■ **Work order**
Please restate the entries verbatim. The copy should hold no pictures.

┄┄┄┄┄┄┄┄┄┄┄┄┄┄┄┄┄┄┄┄

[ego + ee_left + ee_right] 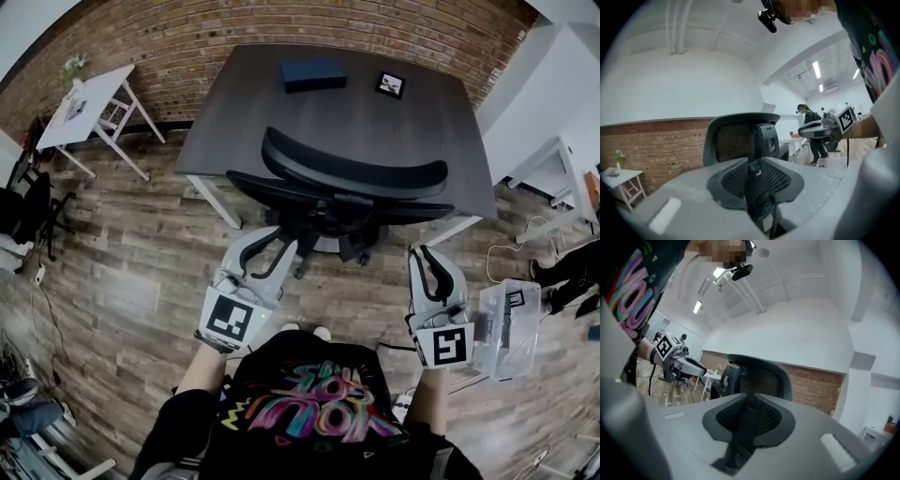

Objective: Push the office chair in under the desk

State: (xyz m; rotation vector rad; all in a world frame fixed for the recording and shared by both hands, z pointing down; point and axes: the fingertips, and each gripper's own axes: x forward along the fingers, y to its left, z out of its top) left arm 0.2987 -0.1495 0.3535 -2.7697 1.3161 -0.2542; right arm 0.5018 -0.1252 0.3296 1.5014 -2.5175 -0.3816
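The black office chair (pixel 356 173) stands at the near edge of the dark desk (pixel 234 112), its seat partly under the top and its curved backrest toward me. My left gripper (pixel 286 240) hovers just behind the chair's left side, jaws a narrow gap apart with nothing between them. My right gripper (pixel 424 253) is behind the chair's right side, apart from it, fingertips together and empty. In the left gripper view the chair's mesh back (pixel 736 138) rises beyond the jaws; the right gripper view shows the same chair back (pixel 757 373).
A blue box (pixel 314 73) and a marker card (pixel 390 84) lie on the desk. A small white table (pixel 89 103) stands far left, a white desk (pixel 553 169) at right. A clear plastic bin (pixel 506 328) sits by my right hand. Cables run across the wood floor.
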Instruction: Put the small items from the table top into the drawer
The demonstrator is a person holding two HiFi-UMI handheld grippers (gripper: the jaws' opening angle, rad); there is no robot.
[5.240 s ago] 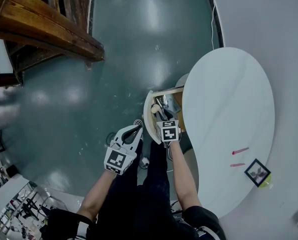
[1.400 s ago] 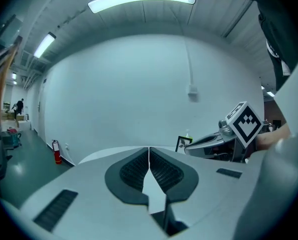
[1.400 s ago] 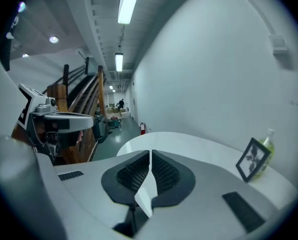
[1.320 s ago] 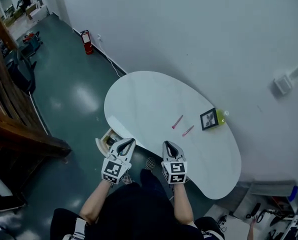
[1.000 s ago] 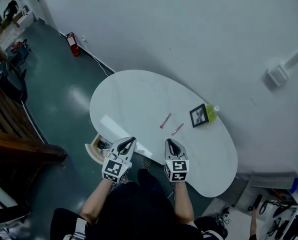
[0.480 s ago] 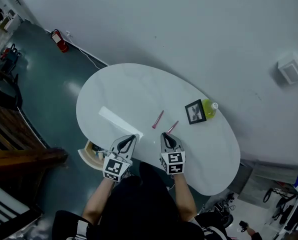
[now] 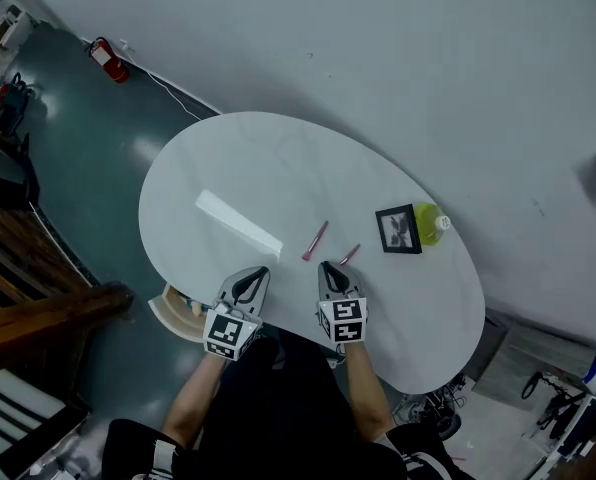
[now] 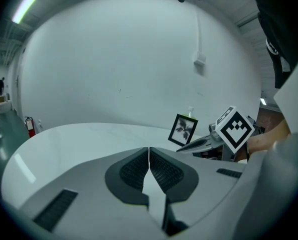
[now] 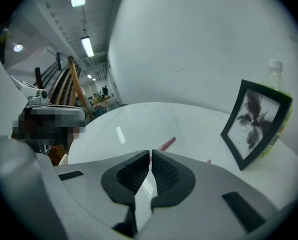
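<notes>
Two thin pink sticks, one longer (image 7: 315, 240) and one shorter (image 7: 349, 255), lie on the white oval table (image 7: 278, 168). In the right gripper view the longer stick (image 9: 166, 143) shows just past my jaws. My right gripper (image 7: 327, 266) is shut and empty, a little short of the shorter stick. My left gripper (image 7: 253, 271) is also shut and empty, over the table's near edge. Its pads (image 8: 161, 169) meet with nothing between them. The open drawer (image 7: 176, 311) juts out below the table's left side.
A black picture frame (image 7: 398, 229) stands upright by a yellow-green bottle (image 7: 430, 222) at the table's right. Beyond them is the white wall. A red fire extinguisher (image 7: 103, 58) stands on the green floor at far left. The frame (image 9: 256, 124) looms close on the right.
Both grippers have sunk and come forward from off the near edge to over the table. The right one now sits close to the pink sticks. Both stayed shut.
</notes>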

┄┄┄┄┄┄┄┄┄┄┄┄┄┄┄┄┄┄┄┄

■ **Exercise solution**
[ego + ee_left + ee_right] 

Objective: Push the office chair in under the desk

State: (xyz m; rotation vector rad; all in a world frame fixed for the recording and shared by both hands, z pointing down; point and axes: the fingertips, and each gripper's own axes: x forward along the fingers, y to its left, z out of its top) left arm 0.2987 -0.1495 0.3535 -2.7697 1.3161 -0.2542; right arm 0.5018 -0.1252 0.3296 1.5014 -2.5175 -0.3816
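The black office chair (pixel 356 173) stands at the near edge of the dark desk (pixel 234 112), its seat partly under the top and its curved backrest toward me. My left gripper (pixel 286 240) hovers just behind the chair's left side, jaws a narrow gap apart with nothing between them. My right gripper (pixel 424 253) is behind the chair's right side, apart from it, fingertips together and empty. In the left gripper view the chair's mesh back (pixel 736 138) rises beyond the jaws; the right gripper view shows the same chair back (pixel 757 373).
A blue box (pixel 314 73) and a marker card (pixel 390 84) lie on the desk. A small white table (pixel 89 103) stands far left, a white desk (pixel 553 169) at right. A clear plastic bin (pixel 506 328) sits by my right hand. Cables run across the wood floor.
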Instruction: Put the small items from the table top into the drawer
The demonstrator is a person holding two HiFi-UMI handheld grippers (gripper: the jaws' opening angle, rad); there is no robot.
[5.240 s ago] 
[1.400 s ago] 
[1.400 s ago] 
[1.320 s ago] 
[1.000 s ago] 
[0.480 s ago] 
[now] 
[now] 
[now] 
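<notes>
Two thin pink sticks, one longer (image 7: 315, 240) and one shorter (image 7: 349, 255), lie on the white oval table (image 7: 278, 168). In the right gripper view the longer stick (image 9: 166, 143) shows just past my jaws. My right gripper (image 7: 327, 266) is shut and empty, a little short of the shorter stick. My left gripper (image 7: 253, 271) is also shut and empty, over the table's near edge. Its pads (image 8: 161, 169) meet with nothing between them. The open drawer (image 7: 176, 311) juts out below the table's left side.
A black picture frame (image 7: 398, 229) stands upright by a yellow-green bottle (image 7: 430, 222) at the table's right. Beyond them is the white wall. A red fire extinguisher (image 7: 103, 58) stands on the green floor at far left. The frame (image 9: 256, 124) looms close on the right.
Both grippers have sunk and come forward from off the near edge to over the table. The right one now sits close to the pink sticks. Both stayed shut.
</notes>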

No more output is needed here.